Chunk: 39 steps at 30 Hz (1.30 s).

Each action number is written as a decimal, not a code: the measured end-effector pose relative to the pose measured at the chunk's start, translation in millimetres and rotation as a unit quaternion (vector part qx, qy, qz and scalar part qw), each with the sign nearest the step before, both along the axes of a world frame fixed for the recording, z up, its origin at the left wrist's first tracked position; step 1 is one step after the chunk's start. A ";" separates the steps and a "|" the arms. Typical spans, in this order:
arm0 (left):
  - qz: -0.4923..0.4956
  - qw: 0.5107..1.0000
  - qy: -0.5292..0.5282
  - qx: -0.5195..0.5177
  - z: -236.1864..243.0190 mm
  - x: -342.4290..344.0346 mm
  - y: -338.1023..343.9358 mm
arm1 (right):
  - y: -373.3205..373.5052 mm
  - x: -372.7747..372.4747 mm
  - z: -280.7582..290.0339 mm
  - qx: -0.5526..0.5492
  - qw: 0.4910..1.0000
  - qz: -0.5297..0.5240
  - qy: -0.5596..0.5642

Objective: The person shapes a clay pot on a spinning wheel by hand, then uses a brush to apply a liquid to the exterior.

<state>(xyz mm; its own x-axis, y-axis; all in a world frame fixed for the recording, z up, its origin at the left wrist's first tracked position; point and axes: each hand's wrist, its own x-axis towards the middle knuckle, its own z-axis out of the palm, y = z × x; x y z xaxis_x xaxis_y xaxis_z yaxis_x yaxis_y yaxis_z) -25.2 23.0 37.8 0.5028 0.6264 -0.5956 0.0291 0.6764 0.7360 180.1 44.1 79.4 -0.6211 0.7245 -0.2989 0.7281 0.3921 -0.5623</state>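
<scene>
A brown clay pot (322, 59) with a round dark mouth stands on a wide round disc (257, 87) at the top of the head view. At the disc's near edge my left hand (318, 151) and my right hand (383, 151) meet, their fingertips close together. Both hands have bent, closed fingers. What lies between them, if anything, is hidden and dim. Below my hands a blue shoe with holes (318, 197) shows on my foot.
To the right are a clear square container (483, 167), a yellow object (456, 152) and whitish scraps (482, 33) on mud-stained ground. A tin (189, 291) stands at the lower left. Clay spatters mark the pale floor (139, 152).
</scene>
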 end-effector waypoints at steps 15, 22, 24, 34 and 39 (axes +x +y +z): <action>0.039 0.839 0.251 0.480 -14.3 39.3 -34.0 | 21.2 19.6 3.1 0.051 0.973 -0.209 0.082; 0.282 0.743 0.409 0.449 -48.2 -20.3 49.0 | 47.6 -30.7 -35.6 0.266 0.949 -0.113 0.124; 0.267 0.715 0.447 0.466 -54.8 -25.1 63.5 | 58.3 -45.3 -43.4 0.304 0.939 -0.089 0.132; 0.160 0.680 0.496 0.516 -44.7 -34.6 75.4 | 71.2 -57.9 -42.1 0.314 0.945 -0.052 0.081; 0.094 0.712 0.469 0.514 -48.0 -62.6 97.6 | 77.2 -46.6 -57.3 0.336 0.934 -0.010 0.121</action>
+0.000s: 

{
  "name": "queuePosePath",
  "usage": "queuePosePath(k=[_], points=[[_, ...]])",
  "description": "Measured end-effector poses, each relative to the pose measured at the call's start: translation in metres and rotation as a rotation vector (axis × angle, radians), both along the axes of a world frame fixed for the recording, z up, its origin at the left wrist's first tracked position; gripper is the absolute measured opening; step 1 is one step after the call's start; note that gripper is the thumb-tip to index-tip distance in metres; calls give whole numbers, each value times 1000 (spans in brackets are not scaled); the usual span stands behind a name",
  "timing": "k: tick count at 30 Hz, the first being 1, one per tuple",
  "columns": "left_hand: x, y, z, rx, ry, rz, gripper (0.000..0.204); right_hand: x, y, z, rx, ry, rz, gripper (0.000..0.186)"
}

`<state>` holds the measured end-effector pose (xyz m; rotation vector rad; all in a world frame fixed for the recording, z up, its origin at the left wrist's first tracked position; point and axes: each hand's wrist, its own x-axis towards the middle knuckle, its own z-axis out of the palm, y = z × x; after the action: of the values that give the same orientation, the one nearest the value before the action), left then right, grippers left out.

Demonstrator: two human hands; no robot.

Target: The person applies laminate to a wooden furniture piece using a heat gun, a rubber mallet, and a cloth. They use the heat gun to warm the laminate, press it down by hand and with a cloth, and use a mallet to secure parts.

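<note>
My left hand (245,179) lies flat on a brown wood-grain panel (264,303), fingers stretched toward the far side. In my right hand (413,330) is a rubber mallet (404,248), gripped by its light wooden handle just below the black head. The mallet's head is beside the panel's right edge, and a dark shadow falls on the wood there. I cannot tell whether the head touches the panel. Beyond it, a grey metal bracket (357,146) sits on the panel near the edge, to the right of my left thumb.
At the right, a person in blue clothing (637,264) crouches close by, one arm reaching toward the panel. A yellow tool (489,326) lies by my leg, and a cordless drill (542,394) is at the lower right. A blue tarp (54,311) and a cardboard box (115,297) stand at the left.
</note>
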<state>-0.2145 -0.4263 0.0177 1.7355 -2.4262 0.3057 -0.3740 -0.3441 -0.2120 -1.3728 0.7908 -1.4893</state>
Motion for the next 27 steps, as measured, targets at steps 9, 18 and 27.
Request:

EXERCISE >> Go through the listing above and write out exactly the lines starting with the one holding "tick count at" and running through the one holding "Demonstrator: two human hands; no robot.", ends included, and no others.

SOLUTION FOR THIS EXERCISE >>
  "timing": "k: tick count at 30 Hz, the first being 1, one per tuple",
  "columns": "left_hand: x, y, z, rx, ry, rz, gripper (0.000..0.204); right_hand: x, y, z, rx, ry, rz, gripper (0.000..0.186)"
}

`<state>` holds the measured end-effector pose (xyz m; rotation vector rad; all in a world frame fixed for the recording, z up, its origin at the left wrist's first tracked position; point and axes: each hand's wrist, its own x-axis towards the middle knuckle, its own z-axis out of the palm, y = z × x; after the action: of the values that give the same orientation, the one nearest the value before the action), left then right, grippers left out.

Demonstrator: two human hands; no robot.

With this, the answer is finished.